But my violence confused him, and it seemed difficult for him to speak when finally he found voice at all:
"Sir—as I have told you, I had been sorting seeds for early planting, in the barracks," he said tremulously, "and I was walking, as I remember, toward the house, when, of a sudden, I heard musket-firing toward Johnstown, and not very far distant.
"With that comes a sound of galloping and rattle o' wheels, and I see Barent Wemple standing up in his red-painted farm waggon, and whipping his fine colts, and a keg o' rum bouncing behind him in the waggon-box,—which rolled off as the horses reached the river—and galloped into it—them two colts, sir,—breast deep in the river!
"Then I shouts down to him: 'Barent! Barent! Is it them red devils of Sir John? Or why be you in such a God-a'mighty hurry?'
"But Barent he is too busy cutting his traces to notice me; and up onto one o' the colts he jumps and seizes t'other by the head, and away across the shoals, leaving his new red waggon there in the water, hub-deep.
"Then I run to the house and I fall to shouting: 'Look out! Look out! Sir John is in the Valley!' And then I run to the house, where my gun stands, and where the black boys and wenches are all a-screeching and a-praying.
"Somebody calls out that Captain Fisher's house is on fire; and then, of a sudden, I see a flock o' naked, whooping devils come leaping down the road.
"Then, sir, I saw Mistress Grant in her shift come out in the dew and stand yonder in her bare feet, a-looking across at them red devils, bounding and leaping about the Fisher place.

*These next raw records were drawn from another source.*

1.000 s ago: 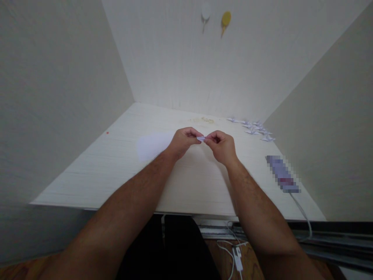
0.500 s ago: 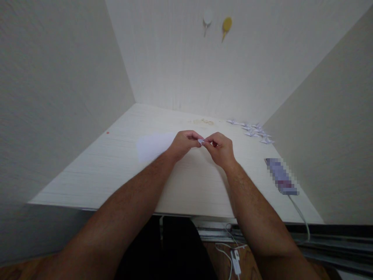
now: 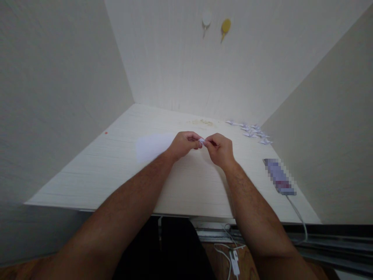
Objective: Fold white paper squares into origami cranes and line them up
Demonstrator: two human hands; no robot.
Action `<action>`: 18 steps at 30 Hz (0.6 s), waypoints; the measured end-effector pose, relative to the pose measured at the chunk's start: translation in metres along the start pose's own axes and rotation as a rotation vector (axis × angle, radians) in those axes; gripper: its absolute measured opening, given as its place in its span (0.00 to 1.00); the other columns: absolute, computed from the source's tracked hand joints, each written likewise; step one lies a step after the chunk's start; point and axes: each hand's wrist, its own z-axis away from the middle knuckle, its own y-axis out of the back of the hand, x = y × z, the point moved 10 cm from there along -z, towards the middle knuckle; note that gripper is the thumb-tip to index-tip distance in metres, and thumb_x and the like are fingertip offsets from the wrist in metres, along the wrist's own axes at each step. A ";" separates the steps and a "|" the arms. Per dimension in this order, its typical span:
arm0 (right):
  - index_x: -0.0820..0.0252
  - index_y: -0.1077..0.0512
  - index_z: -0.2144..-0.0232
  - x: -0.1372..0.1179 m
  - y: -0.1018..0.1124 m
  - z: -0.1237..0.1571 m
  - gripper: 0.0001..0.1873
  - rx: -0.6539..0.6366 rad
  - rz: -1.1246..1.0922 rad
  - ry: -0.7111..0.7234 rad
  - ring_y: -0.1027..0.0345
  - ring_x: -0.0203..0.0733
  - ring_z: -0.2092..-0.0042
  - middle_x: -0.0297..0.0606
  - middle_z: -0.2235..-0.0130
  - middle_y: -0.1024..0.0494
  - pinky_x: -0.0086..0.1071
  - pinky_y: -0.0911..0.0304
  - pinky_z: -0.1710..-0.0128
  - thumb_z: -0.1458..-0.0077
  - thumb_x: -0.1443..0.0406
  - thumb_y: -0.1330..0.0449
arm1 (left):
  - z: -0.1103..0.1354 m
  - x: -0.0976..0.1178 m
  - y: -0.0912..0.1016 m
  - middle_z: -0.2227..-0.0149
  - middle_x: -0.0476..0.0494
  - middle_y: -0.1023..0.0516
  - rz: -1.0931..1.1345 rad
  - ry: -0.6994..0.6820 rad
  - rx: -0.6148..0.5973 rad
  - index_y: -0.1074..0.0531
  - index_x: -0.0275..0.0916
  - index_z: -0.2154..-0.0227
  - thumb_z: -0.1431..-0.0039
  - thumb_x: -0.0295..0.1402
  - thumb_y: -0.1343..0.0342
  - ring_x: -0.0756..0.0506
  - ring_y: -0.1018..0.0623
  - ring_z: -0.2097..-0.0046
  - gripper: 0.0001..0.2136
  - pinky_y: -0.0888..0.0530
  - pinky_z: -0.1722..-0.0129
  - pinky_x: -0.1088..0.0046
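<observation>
Left hand (image 3: 183, 144) and right hand (image 3: 220, 148) extend past the near edge of the counter (image 3: 192, 190), angled toward each other, both pinching a folded paper (image 3: 201, 141) at the fingertips. Paper: small, white, angular, partly covered; over the counter's middle, nearer its far edge.

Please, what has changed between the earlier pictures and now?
The small folded paper now shows a shorter, more compact outline; nothing was let go. The left hand and right hand both keep holding it. The white sheet and folded pieces stayed in place.
</observation>
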 end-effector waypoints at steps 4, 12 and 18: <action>0.56 0.24 0.72 0.006 -0.002 0.000 0.06 0.002 -0.066 -0.064 0.32 0.39 0.68 0.35 0.71 0.24 0.33 0.39 0.67 0.45 0.64 0.39 | 0.000 0.002 0.004 0.76 0.45 0.22 -0.026 -0.022 0.039 0.22 0.34 0.72 0.57 0.32 0.33 0.50 0.25 0.73 0.09 0.29 0.71 0.73; 0.58 0.23 0.65 0.020 0.009 0.002 0.08 0.153 -0.292 -0.214 0.32 0.36 0.71 0.36 0.68 0.21 0.31 0.37 0.71 0.46 0.64 0.41 | -0.002 -0.014 0.012 0.74 0.50 0.24 0.337 0.087 0.108 0.28 0.35 0.73 0.60 0.29 0.32 0.52 0.26 0.73 0.11 0.28 0.69 0.74; 0.59 0.27 0.67 0.022 0.003 0.004 0.10 0.157 -0.408 -0.329 0.35 0.34 0.73 0.34 0.71 0.24 0.29 0.37 0.72 0.53 0.61 0.36 | 0.001 -0.015 0.002 0.71 0.48 0.23 0.483 0.154 0.072 0.31 0.35 0.67 0.57 0.29 0.33 0.52 0.24 0.71 0.15 0.27 0.67 0.74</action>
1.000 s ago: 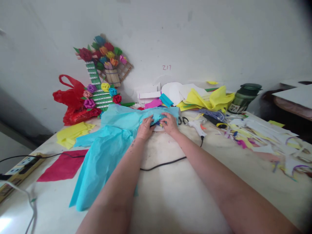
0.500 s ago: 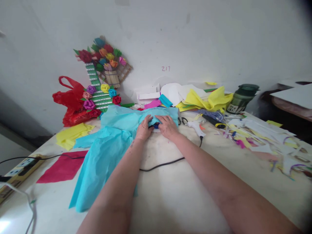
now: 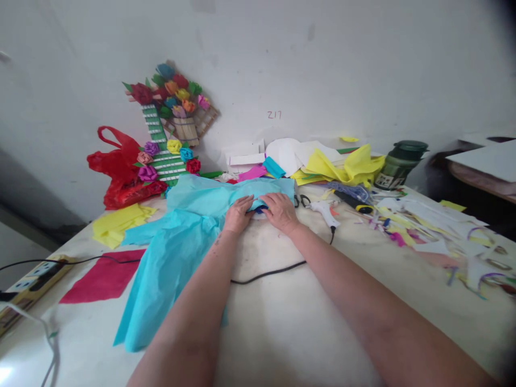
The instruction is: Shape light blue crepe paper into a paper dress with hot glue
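Observation:
A large sheet of light blue crepe paper (image 3: 193,188) lies on the table, with a crumpled part hanging toward the near left. At its near right edge my left hand (image 3: 239,214) has its fingers curled closed on the paper. Close beside it, my right hand (image 3: 282,211) pinches the same edge with bent fingers. Between the fingertips a small dark blue thing (image 3: 261,208) shows, mostly covered by paper and hands; its kind cannot be made out. Just right of my right hand lie scissors (image 3: 305,201), partly hidden, and a white glue gun (image 3: 325,213).
Left are yellow paper (image 3: 116,226), a red paper square (image 3: 102,277), a power strip (image 3: 32,285) and a red bag (image 3: 121,166). A paper-flower stand (image 3: 167,129) leans behind. Right are a cutter (image 3: 353,202), paper scraps (image 3: 435,231) and a green bottle (image 3: 403,164). A black cord (image 3: 268,273) crosses the table.
The fingers of both hands have curled in further, and the paper edge has folded over more of the dark blue thing. The other things lie as before.

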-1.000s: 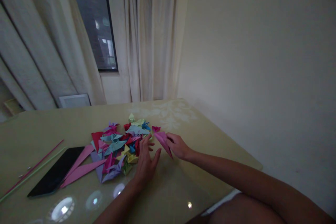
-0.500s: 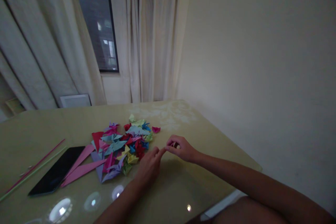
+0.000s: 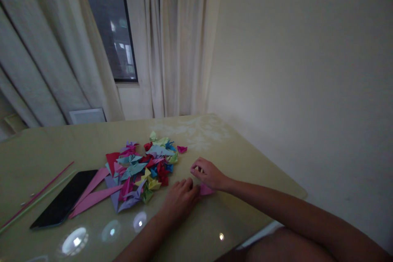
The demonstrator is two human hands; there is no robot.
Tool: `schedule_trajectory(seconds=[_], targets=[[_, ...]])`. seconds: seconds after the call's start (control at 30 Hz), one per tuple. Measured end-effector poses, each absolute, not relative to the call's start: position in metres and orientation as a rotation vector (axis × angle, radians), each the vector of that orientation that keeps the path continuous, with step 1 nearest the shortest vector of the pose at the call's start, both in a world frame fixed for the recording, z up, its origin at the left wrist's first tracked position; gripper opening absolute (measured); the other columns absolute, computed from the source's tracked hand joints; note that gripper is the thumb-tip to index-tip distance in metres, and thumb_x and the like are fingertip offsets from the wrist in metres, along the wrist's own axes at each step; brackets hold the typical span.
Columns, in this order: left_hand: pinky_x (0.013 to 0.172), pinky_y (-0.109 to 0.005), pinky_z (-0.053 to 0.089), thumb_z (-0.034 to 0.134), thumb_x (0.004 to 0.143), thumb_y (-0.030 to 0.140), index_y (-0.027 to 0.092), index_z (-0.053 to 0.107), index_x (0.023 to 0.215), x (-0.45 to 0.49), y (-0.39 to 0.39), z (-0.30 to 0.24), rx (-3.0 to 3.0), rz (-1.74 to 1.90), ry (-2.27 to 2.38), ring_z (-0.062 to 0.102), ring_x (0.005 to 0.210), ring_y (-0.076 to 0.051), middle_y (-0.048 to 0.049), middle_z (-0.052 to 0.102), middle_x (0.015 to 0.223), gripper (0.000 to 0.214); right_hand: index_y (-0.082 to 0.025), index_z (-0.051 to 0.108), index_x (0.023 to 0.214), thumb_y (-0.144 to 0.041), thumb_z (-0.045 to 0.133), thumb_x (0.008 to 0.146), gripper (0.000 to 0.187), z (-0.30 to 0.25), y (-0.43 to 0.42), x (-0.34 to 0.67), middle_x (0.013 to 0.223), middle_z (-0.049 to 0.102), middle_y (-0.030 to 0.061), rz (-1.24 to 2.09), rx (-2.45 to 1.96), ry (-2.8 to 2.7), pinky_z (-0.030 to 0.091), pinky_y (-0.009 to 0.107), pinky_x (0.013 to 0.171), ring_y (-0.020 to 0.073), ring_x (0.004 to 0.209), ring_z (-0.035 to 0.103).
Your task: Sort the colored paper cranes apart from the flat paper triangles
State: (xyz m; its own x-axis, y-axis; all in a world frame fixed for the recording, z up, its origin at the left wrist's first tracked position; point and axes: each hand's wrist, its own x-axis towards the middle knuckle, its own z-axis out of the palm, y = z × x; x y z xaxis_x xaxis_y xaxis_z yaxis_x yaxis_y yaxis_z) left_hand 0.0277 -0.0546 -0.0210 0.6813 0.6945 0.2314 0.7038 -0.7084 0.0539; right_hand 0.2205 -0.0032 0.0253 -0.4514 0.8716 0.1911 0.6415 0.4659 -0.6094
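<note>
A piece of pink paper [image 3: 206,189] shows on the table between my two hands, partly covered by them. My left hand [image 3: 180,197] rests on the table with its fingers bent, its thumb side at the paper's left edge. Just above the paper, my right hand [image 3: 210,174] has its thumb and fingertips brought together in a pinch with a small gap behind them. Whatever the pinch holds, if anything, does not show. Left of my hands lies a pile of folded paper cranes [image 3: 147,172] in many colours.
A black phone [image 3: 64,198] lies on the left, touching long pink folded paper [image 3: 95,201]. Beyond it are a pink stick and a green stick [image 3: 46,196]. One magenta folded piece [image 3: 182,149] sits apart from the pile. The table [image 3: 245,159] borders the wall on the right.
The pink paper has come into view under my hands. My left hand has drawn slightly down and its extended finger has bent in. Its fingertips have parted from my right hand's.
</note>
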Motion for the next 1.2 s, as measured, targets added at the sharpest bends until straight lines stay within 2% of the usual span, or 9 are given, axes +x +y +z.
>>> schedule_trajectory(seconds=[0.17, 0.3, 0.43, 0.57, 0.67, 0.8, 1.0, 1.1, 1.2], targets=[[0.085, -0.036, 0.052, 0.061, 0.101, 0.031, 0.022, 0.069, 0.105, 0.027, -0.054, -0.027, -2.915, -0.574, -1.041, 0.067, 0.096, -0.024, -0.0079, 0.069, 0.105, 0.012, -0.020, 0.060, 0.144, -0.031, 0.063, 0.097, 0.048, 0.020, 0.019, 0.191, 0.137, 0.064, 0.0146, 0.586, -1.233, -2.336, 0.048, 0.043, 0.109, 0.0269, 0.123, 0.062], [0.078, -0.034, 0.049, 0.065, 0.098, 0.029, 0.022, 0.068, 0.098, 0.026, -0.056, -0.028, -2.921, -0.655, -0.925, 0.066, 0.087, -0.022, -0.0053, 0.069, 0.096, 0.008, -0.021, 0.046, 0.157, -0.039, 0.061, 0.099, 0.063, 0.013, 0.039, 0.159, 0.151, 0.058, 0.0165, 0.610, -1.332, -2.319, 0.041, 0.052, 0.118, 0.0339, 0.141, 0.053], [0.078, -0.036, 0.046, 0.064, 0.096, 0.026, 0.021, 0.067, 0.092, 0.020, -0.050, -0.026, -2.819, -0.760, -0.973, 0.065, 0.086, -0.023, -0.0056, 0.070, 0.089, 0.007, -0.021, 0.048, 0.156, -0.049, 0.060, 0.099, 0.065, 0.007, 0.048, 0.142, 0.158, 0.051, 0.0183, 0.660, -1.463, -2.322, 0.040, 0.059, 0.117, 0.0396, 0.145, 0.049], [0.079, -0.037, 0.044, 0.056, 0.098, 0.018, 0.021, 0.070, 0.092, 0.009, -0.041, -0.018, -2.620, -0.770, -1.225, 0.065, 0.090, -0.025, -0.0067, 0.073, 0.091, 0.016, -0.015, 0.050, 0.153, -0.045, 0.062, 0.097, 0.064, 0.000, 0.052, 0.153, 0.154, 0.055, 0.0203, 0.608, -1.390, -2.347, 0.040, 0.054, 0.117, 0.0378, 0.141, 0.053], [0.086, -0.043, 0.046, 0.054, 0.099, 0.018, 0.020, 0.073, 0.104, -0.001, -0.037, -0.012, -2.365, -0.699, -1.490, 0.064, 0.102, -0.029, -0.0118, 0.074, 0.110, 0.019, -0.016, 0.053, 0.150, -0.041, 0.062, 0.098, 0.059, -0.002, 0.049, 0.172, 0.148, 0.061, 0.0181, 0.553, -1.362, -2.327, 0.041, 0.050, 0.117, 0.0346, 0.138, 0.056], [0.101, -0.054, 0.042, 0.055, 0.095, 0.013, 0.019, 0.071, 0.123, -0.012, -0.032, -0.013, -2.171, -0.635, -1.664, 0.059, 0.124, -0.036, -0.0171, 0.067, 0.136, 0.032, -0.016, 0.046, 0.156, -0.042, 0.062, 0.099, 0.065, 0.003, 0.039, 0.192, 0.156, 0.052, 0.0195, 0.518, -1.468, -2.296, 0.037, 0.052, 0.120, 0.0353, 0.143, 0.050], [0.104, -0.051, 0.043, 0.055, 0.089, 0.002, 0.024, 0.074, 0.114, -0.007, -0.024, -0.030, -2.448, -0.651, -1.421, 0.064, 0.122, -0.030, -0.0093, 0.072, 0.131, 0.038, -0.025, 0.039, 0.161, -0.032, 0.056, 0.101, 0.063, 0.006, 0.033, 0.188, 0.163, 0.043, 0.0140, 0.421, -1.303, -2.524, 0.035, 0.052, 0.123, 0.0328, 0.150, 0.041], [0.104, -0.049, 0.046, 0.057, 0.090, 0.004, 0.024, 0.075, 0.107, -0.004, -0.020, -0.036, -2.553, -0.632, -1.297, 0.064, 0.120, -0.029, -0.0089, 0.072, 0.131, 0.032, -0.028, 0.044, 0.159, -0.021, 0.053, 0.098, 0.062, 0.003, 0.036, 0.181, 0.164, 0.042, 0.0125, 0.337, -1.209, -2.645, 0.042, 0.050, 0.117, 0.0316, 0.144, 0.048], [0.101, -0.046, 0.051, 0.056, 0.091, 0.004, 0.023, 0.074, 0.113, -0.003, -0.018, -0.037, -2.634, -0.596, -1.253, 0.064, 0.119, -0.029, -0.0101, 0.070, 0.133, 0.035, -0.021, 0.055, 0.149, -0.015, 0.052, 0.095, 0.055, -0.002, 0.038, 0.181, 0.158, 0.049, 0.0147, 0.257, -1.191, -2.638, 0.046, 0.048, 0.113, 0.0303, 0.135, 0.055]])
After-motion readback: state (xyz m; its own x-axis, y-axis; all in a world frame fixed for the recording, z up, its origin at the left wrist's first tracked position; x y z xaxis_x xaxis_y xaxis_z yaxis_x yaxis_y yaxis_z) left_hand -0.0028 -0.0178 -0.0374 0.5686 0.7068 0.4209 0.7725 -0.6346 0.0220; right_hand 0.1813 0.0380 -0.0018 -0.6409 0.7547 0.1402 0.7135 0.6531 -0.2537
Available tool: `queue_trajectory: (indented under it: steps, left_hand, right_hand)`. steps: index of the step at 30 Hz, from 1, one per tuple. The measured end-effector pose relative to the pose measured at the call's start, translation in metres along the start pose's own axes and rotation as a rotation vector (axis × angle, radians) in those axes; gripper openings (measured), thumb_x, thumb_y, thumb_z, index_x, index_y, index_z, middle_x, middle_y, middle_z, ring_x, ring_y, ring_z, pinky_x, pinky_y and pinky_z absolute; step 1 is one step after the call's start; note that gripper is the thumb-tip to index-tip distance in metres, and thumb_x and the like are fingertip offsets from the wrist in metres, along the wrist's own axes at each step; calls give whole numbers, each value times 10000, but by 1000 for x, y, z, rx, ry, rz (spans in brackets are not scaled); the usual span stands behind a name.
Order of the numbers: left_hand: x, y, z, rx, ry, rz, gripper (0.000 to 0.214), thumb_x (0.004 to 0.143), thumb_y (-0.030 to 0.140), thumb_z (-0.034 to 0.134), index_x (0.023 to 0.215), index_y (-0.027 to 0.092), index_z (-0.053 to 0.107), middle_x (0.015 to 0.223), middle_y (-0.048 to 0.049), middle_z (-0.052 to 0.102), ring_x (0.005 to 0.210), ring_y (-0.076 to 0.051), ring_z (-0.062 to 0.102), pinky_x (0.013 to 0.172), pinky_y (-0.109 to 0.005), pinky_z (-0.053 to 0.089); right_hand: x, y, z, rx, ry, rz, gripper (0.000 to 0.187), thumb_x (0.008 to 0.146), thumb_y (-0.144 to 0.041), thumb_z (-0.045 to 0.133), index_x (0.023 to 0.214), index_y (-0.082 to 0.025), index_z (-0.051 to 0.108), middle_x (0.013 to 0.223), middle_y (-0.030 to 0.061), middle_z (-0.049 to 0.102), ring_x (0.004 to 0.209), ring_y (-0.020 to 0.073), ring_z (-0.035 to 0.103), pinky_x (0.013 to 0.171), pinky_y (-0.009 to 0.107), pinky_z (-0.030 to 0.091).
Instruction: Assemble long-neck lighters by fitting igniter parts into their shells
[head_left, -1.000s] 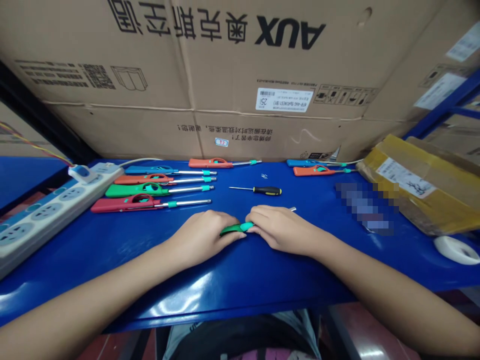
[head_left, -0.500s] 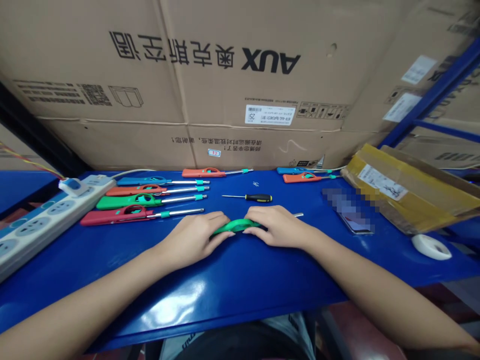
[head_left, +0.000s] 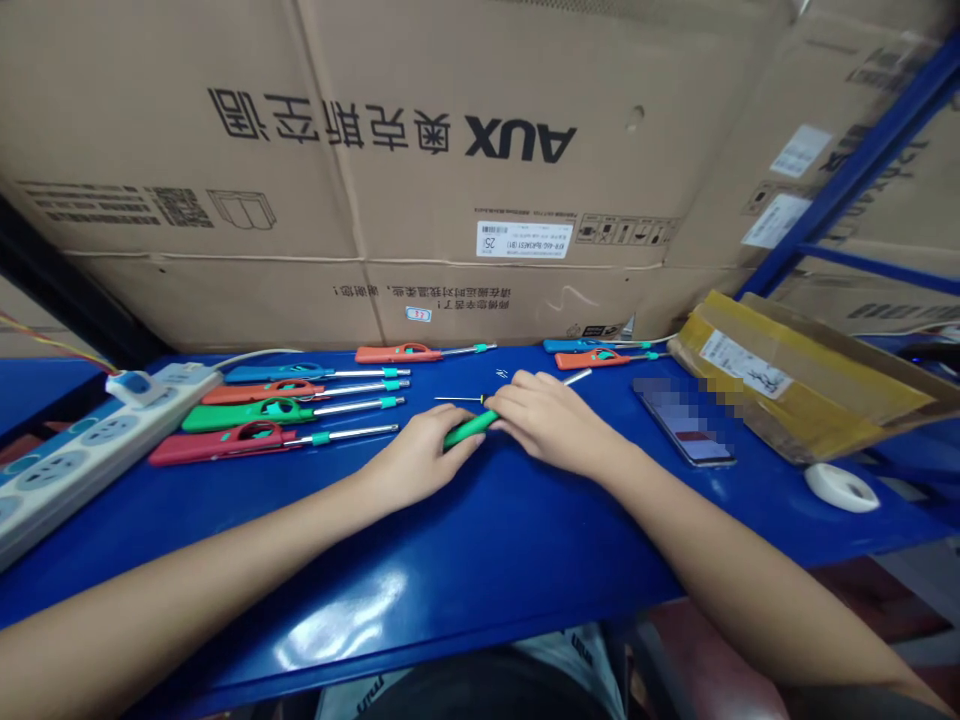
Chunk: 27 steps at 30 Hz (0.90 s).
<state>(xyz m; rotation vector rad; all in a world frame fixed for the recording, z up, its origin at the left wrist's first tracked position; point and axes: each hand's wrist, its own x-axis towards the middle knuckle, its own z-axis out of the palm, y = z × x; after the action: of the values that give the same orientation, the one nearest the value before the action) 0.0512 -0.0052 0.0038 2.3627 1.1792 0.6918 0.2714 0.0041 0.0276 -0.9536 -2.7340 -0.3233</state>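
Note:
My left hand and my right hand both grip one green long-nosed lighter that lies tilted on the blue table. Its metal nozzle tip sticks out past my right hand. The thin shaft of a screwdriver shows just beyond my fingers; its handle is hidden by my right hand. Two tiny screws lie further back.
Several lighters in blue, orange, green and red lie in a row at the left, one more orange lighter behind, two at the back right. A power strip, a phone, a taped parcel, a tape roll and big cardboard boxes surround.
Both hands have slid the green lighter away from me and turned it so its nozzle points to the far right. My right hand now covers the screwdriver's handle.

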Motion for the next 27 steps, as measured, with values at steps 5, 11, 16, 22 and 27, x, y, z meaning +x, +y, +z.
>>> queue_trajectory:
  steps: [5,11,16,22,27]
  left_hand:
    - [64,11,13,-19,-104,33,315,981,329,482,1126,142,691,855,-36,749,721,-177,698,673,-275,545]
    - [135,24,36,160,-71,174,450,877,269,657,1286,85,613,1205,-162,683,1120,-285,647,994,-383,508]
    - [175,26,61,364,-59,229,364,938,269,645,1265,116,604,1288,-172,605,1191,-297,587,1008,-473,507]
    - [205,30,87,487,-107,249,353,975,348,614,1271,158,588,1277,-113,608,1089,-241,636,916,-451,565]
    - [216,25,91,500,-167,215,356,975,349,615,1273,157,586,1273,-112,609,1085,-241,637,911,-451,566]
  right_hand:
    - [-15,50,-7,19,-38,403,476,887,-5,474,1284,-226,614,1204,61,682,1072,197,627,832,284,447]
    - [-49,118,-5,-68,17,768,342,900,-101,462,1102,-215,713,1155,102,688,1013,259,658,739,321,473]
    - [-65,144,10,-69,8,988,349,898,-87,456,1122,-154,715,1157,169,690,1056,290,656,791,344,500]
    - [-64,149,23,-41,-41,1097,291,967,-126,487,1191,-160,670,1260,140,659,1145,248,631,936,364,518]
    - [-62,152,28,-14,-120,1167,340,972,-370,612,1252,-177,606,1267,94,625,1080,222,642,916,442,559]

"Then, out o' the house toddles Douw Fonda with his gold headed cane and his favorite book. Sir, though the poor old gentleman was childish, he still knew an Indian when he saw one. 'Fetch me a gun!' he cries. 'I take command here!' And then he sees Mistress Grant, and he pipes out in his cracked voice: 'Stand your ground, Penelope! Have no fear, my child. I command this post! I will protect you!'
"The green-coats and savages were now swarming around the house of Major Jelles, whooping and yelling and capering and firing off their guns. Bang-bang-bang! Jesus! the noise of their musketry stopped your ears.
"Then Mistress Grant she took the old gentleman by the arm and was begging him to go with her through the orchard, where we now could see Mrs. Romeyn running up the hill and carrying her two little children in her arms.
"I also went to Mr. Fonda and took him by the other arm, but he walked with us only to the porch and there seized my gun that I had left there.
"'Stand fast, Penelope!' he pipes up, 'I will defend your life and honour!' And further he would not budge, but turns mulish, yet too feeble to lift the gun he clung to with a grip I could not loosen lest I break his bones.
"We got him, with his gun a-dragging, into the house, but could force him no farther, for he resisted and reproached me, demanding that I stand and face the enemy.
"At that, through the window of the library wing I see a body of green-coats,—some three hundred or better,—marching down the Schenectady road. And some score of these, and as many Indians, were leaving the Major's house, which they had fired; and now all began to run toward us, firing off their muskets at our house as they came on.
"I was grazed, as you see, sir, and the blow dashed out my senses for a moment. But when I came alive I found I had fallen beside the wainscot of the east wall, where is a secret spring panel made for Mr. Fonda's best books. My fall jarred it open; and into this closet I crawled; and the next moment the library was filled with the trample of yelling men.
"I heard Mistress Grant give a kind of choking cry, and, through the crack of the wainscot door, I saw a green-coat put one hand over her mouth and hold her, cursing her for a rebel slut and telling her to hush her damned head or he'd do the proper business for her.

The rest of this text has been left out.